Un nombre croissant d'élus s'inquiètent de voir leur campagne ou leur quartier déserté par les médecins généralistes ou peinent à trouver le ou les successeurs à ceux qui partent. Certains s'en sont même émus jusqu'à faire des déclarations publiques pour le moins accusatrices à l'encontre de "ces jeunes qui ne veulent plus s'installer et qui voudraient le beurre et l'argent du beurre".

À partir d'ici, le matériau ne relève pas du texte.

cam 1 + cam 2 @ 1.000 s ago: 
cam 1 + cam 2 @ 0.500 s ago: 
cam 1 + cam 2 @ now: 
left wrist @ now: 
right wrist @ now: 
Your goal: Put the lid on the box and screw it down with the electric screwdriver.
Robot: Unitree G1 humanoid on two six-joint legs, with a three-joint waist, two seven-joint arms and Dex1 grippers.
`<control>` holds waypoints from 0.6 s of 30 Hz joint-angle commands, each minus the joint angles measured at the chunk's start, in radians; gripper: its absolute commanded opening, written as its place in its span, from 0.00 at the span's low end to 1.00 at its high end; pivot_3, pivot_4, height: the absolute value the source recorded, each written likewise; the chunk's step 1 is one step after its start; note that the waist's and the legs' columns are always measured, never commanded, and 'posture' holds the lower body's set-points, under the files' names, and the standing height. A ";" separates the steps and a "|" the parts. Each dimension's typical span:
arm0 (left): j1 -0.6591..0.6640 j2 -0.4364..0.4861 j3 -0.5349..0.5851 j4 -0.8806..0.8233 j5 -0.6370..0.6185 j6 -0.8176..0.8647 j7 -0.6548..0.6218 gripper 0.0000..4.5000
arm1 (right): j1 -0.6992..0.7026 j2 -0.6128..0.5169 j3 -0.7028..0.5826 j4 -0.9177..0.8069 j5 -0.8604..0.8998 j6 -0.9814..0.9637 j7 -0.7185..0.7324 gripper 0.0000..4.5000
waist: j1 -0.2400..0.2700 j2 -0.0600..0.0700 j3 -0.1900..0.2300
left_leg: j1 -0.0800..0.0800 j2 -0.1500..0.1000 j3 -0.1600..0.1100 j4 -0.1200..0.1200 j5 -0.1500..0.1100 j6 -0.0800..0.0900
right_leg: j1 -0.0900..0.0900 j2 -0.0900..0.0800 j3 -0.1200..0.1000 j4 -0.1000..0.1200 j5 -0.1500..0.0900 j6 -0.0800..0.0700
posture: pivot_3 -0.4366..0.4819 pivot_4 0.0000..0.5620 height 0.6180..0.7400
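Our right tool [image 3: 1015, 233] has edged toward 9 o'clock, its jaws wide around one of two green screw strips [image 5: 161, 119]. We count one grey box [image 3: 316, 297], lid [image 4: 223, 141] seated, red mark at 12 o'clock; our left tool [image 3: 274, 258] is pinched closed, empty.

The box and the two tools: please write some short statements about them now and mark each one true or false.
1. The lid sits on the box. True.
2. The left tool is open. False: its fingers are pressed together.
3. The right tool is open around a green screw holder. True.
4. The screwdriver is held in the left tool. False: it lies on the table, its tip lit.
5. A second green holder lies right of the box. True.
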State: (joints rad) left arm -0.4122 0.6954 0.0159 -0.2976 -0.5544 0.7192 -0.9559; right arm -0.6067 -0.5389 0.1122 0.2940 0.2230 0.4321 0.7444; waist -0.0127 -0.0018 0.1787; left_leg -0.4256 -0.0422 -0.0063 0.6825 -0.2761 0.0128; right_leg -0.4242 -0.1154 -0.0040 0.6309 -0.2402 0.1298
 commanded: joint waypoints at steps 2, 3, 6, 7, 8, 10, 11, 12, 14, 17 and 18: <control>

Tel a été le cas du président du Conseil Général de Haute-Loire qui s'exprimait dans un journal local en octobre dernier en dénonçant l'attitude des jeunes générations de médecins qui veulent "vivre comme des fonctionnaires", et en particulier les femmes qui, une fois formées, "n'exerceront jamais". Les futures élections municipales vont immanquablement relancer ce type d'accusation qui masque de vraies inquiétudes. De son côté, la ministre de la Santé vient de confirmer que le dispositif des "praticiens territoriaux de médecine générale" (PTMG) sera renforcé en 2014.
Des élus de la république attaquent les jeunes médecins généralistes (et les plus anciens), qui ne seraient plus assez dévoués et refuseraient de s’installer dans leurs campagnes (ou leur quartiers), stigmatisés comme de véritables déserteurs ! Ces élus de la République émargent à 17 000 euros par mois (cumul des mandats-revenu plafonné). Ils gagnent trois fois ce que gagne un MG. Font-ils si bien leur travail, ces élus de la République ? Leurs circonscriptions sont-elles bien gérées, attractives, équipées et sûres comme elles le devraient ? Le système de santé y est-il organisé, bien adapté aux besoins de la population ? Je crois qu’à ces trois questions on peut, hélas, souvent répondre par la négative. Cela devrait rendre ces élus un peu modestes. Ils devraient comprendre que les jeunes ne seront pas attirés, mais bien repoussés par les contraintes qu’ils réclament. Je ne sais pas si les jeunes docteurs désertent les mercredis, les soirées, les week-ends. Mais je sais que mon vieux prédécesseur voyait 40 malades par jour, cinq jours et demi sur sept et gagnait de quoi élever cinq enfants, divorcer deux fois, avoir trois maisons et un anneau dans le port de Sète. J’ai fait la même chose il y a vingt ans, quand j’ai « enfilé ses bottes », j’ai vu 40 malades par jour. J’ai gagné des sous…Et j’ai vite cessé de faire cette médecine là ! Non pas que cette médecine rapide était désagréable. C’était sympa et je me sentais fort. Cela m’a mis la puce à l’oreille.
Le généraliste, un poly-pathologiste pour cas compliqués
Et puis je crois que ce n’est pas comme cela que l’on fait du bon travail. Du moins dans mon secteur, où il n’y a pas encore pénurie de docteurs. Par exemple, j’ai maintenant un taux d’ALD presque double de celui mes confrères de la région ! Je suis un généraliste poly-pathologiste. Un de ceux à qui on envoie les malades quand ils commencent à être compliqués à gérer. Celui que les jeunes générations quittent, car ils n’ont pas rendez-vous assez vite pour leurs rhumes. Mais qui suture encore sa voisine quand elle se coupe en cuisinant. Je me souviens d’une pauvre vieille qui cumulait tous les handicaps sociaux et culturels, du diabète, un cancer thyroïdien, un angor. Elle est arrivée devant moi, a posé son dossier sur mon bureau, elle m’a dit : "Mon Docteur me trouve trop compliquée à soigner, est-ce que vous soignez les cas compliqués ? »
Et je me suis mis à faire plus attention aux cas compliqués, à les envoyer moins aux spécialistes d’organes, à prendre plus soin d’eux. C’est une des raisons qui m’a conduit vers le syndicalisme. Je crois que je ne suis pas le seul. Nombreux sont les généralistes qui refusent de faire « de l’abattage ». Je crois que c’est normal, la fonction du généraliste a changé. Les élus de la République me semblent longs à le comprendre. Ils n’ont pas envie de valoriser cette fonction nouvelle. Ils en sont restés au « rhumologue » qui multiplie les actes, qu’on paie à l’acte et qui est bien assez payé pour ce travail mineur qu’il fait. C'est du moins ce qu'ils pensent. Nous demandons cette valorisation de nos activités, parce que nous, nous savons que nous faisons un travail complexe de gestion de malades lourds, que c’est dur et pas assez reconnu ni valorisé.
Non, le MG n’est pas la variable d’ajustement de l’aménagement du territoire. D’où ma franche divergence de vue avec ces élus territoriaux, dont je trouve souvent l’analyse trop courte et parfois très violente. Une sorte de dialogue de sourds. Nous ne parlons pas de la même médecine générale. Ils devraient se mettre à l'écoute des médecins généralistes de proximité.